Below are entries; copy exactly the lines from the one with "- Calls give" through the one with "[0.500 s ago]", both included, and leave out the rest.

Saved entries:
********
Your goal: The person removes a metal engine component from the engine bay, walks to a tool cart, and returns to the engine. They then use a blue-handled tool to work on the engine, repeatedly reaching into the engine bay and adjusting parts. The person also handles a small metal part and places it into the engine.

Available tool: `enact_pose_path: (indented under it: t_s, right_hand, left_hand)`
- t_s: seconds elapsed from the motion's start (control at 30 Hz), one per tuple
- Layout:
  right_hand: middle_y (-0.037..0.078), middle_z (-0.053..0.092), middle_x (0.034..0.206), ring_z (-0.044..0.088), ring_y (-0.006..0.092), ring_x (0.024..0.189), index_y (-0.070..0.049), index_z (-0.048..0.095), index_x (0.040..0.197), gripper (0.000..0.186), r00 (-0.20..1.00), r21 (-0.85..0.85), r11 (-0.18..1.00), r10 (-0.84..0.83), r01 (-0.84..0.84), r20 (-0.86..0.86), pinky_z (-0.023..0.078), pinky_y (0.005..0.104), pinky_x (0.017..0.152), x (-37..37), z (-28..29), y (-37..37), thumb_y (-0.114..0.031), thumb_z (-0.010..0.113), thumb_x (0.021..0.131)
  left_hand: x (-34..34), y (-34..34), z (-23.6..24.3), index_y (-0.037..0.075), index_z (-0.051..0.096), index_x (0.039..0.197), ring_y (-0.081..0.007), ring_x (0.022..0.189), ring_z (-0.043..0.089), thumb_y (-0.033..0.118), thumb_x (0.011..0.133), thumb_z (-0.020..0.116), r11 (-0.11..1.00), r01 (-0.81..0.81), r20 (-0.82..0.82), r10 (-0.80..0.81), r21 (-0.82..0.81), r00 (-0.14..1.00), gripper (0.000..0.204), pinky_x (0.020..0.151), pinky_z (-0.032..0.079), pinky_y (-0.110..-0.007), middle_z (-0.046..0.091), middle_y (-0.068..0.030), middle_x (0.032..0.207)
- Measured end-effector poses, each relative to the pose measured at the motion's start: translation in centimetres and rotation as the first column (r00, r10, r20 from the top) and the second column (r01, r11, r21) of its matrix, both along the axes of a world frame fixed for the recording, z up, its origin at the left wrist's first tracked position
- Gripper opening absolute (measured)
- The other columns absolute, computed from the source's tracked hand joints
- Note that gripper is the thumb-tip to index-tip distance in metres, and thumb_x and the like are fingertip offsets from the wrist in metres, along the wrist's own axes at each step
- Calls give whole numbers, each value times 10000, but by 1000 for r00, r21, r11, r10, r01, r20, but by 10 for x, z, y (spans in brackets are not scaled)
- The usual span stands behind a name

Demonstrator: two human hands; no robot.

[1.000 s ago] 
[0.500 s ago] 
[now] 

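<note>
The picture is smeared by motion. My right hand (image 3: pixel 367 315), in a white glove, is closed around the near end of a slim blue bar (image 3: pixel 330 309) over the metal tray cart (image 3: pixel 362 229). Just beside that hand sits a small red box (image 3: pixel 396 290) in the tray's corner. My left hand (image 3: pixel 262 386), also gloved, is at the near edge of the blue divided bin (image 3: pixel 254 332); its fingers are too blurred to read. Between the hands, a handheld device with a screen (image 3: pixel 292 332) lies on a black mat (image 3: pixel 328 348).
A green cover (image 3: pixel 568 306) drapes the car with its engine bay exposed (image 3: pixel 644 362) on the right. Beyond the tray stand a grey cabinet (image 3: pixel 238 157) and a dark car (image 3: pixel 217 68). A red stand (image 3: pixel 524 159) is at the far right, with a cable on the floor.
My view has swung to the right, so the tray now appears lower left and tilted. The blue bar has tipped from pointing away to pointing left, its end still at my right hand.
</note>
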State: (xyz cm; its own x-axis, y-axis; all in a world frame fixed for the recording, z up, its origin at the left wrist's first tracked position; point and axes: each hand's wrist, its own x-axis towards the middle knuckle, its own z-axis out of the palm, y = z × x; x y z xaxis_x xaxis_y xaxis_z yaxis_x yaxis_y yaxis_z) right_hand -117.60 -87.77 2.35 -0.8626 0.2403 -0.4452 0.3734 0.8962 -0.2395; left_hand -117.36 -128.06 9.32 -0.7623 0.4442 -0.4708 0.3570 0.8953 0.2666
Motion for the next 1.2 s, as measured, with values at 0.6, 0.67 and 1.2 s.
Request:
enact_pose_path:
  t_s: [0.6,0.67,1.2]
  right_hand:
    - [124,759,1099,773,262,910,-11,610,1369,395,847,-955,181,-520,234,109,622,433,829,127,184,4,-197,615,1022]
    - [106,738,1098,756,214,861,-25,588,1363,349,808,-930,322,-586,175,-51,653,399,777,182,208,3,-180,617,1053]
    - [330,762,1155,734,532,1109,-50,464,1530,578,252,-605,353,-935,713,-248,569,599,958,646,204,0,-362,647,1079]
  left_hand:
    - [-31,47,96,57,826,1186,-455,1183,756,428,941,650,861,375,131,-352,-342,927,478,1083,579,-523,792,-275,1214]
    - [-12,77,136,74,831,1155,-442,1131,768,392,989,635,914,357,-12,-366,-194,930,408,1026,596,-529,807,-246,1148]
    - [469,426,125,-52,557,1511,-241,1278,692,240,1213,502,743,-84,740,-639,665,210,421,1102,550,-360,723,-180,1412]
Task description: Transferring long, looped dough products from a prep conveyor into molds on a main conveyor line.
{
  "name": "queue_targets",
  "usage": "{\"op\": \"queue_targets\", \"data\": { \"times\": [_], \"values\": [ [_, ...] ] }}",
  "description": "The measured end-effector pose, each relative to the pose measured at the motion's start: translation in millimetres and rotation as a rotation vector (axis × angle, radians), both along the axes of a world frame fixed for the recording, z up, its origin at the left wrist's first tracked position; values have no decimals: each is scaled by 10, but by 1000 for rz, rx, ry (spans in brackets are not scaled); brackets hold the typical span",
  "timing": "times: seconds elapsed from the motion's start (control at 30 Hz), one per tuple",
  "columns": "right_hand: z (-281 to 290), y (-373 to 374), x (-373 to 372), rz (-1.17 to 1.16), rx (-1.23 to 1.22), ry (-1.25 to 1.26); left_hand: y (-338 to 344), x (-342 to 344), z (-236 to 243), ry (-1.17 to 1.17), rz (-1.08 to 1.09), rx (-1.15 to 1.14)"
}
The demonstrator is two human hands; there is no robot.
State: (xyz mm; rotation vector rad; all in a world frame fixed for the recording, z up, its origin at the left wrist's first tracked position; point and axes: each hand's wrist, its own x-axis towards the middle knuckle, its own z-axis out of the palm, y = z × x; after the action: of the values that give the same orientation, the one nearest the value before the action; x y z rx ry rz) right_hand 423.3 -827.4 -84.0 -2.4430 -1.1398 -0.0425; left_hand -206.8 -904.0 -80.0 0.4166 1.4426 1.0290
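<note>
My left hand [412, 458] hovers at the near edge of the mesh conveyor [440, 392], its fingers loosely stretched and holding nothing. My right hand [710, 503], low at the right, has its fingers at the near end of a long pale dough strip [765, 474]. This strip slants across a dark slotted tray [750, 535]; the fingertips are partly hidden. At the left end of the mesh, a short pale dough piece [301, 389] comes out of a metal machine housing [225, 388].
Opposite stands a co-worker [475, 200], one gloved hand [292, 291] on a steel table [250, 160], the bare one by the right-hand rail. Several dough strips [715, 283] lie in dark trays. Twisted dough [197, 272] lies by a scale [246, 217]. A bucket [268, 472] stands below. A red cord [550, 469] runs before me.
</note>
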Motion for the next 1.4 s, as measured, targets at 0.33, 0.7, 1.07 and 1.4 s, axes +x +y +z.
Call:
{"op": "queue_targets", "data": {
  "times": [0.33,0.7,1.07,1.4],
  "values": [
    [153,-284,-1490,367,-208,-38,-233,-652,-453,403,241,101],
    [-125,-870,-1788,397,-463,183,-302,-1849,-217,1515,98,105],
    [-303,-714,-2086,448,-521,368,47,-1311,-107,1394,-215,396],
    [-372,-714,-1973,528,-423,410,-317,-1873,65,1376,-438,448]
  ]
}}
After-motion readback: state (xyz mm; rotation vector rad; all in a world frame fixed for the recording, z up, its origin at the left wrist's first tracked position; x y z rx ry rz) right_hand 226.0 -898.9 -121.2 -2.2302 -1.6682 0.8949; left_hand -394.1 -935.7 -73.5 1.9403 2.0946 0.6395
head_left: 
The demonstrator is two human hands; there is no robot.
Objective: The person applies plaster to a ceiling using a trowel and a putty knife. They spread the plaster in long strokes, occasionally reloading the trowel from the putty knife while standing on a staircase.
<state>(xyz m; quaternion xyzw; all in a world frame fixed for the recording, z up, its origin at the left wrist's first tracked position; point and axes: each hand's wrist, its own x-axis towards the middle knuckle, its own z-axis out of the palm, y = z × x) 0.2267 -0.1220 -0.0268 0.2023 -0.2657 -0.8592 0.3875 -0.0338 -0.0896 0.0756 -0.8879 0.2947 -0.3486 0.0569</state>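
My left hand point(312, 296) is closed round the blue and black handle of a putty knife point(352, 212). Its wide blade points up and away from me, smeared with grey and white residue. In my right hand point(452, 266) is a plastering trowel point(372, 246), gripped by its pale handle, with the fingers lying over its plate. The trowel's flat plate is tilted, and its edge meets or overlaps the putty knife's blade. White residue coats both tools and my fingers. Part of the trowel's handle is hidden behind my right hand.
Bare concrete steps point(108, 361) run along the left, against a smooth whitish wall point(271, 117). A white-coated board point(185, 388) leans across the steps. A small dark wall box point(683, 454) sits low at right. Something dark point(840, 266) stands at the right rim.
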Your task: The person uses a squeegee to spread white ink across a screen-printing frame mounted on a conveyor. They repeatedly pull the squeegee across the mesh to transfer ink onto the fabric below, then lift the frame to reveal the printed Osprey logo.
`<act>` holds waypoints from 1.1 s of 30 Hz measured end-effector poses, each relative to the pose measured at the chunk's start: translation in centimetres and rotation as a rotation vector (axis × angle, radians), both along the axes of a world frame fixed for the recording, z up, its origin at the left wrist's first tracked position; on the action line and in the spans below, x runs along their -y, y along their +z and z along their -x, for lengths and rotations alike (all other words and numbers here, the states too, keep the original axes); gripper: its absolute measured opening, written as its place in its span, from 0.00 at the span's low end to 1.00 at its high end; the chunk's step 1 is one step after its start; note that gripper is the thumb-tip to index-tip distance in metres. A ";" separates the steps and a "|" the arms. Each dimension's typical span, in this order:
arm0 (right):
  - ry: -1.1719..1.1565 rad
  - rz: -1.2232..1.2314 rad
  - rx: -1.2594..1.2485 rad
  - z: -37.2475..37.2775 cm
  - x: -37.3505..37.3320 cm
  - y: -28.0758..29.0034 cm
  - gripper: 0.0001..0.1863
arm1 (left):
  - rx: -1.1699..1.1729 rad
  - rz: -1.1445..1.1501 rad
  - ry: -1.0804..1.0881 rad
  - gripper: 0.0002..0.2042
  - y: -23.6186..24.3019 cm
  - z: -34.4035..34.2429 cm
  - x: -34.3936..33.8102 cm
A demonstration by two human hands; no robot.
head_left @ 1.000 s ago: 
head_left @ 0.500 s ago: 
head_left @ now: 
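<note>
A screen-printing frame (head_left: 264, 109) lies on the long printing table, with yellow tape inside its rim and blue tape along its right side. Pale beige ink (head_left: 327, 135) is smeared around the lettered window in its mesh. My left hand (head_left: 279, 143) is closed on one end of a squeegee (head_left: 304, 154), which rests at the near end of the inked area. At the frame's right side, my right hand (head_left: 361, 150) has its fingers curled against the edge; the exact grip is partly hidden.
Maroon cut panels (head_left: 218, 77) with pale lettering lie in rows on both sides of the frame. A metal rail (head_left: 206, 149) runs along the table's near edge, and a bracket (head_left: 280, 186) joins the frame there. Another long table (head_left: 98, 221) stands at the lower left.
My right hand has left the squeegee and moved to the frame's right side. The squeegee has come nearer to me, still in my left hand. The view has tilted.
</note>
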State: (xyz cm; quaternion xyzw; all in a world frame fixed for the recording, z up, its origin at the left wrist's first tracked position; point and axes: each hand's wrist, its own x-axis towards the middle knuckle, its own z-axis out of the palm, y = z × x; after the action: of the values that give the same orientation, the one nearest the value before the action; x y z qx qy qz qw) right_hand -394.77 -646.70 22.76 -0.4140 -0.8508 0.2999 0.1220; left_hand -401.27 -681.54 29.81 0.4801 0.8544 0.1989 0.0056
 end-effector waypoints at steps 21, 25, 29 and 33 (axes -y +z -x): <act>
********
## Output for this exercise
- Calls give whole numbers, each value times 10000, but by 1000 for r00, r21, r11, r10, r01, r20, but by 10 for x, z, y (spans in brackets are not scaled)
- The usual span stands behind a name

Demonstrator: two human hands; no robot.

[1.000 s ago] 
[0.500 s ago] 

Nothing else is part of this answer.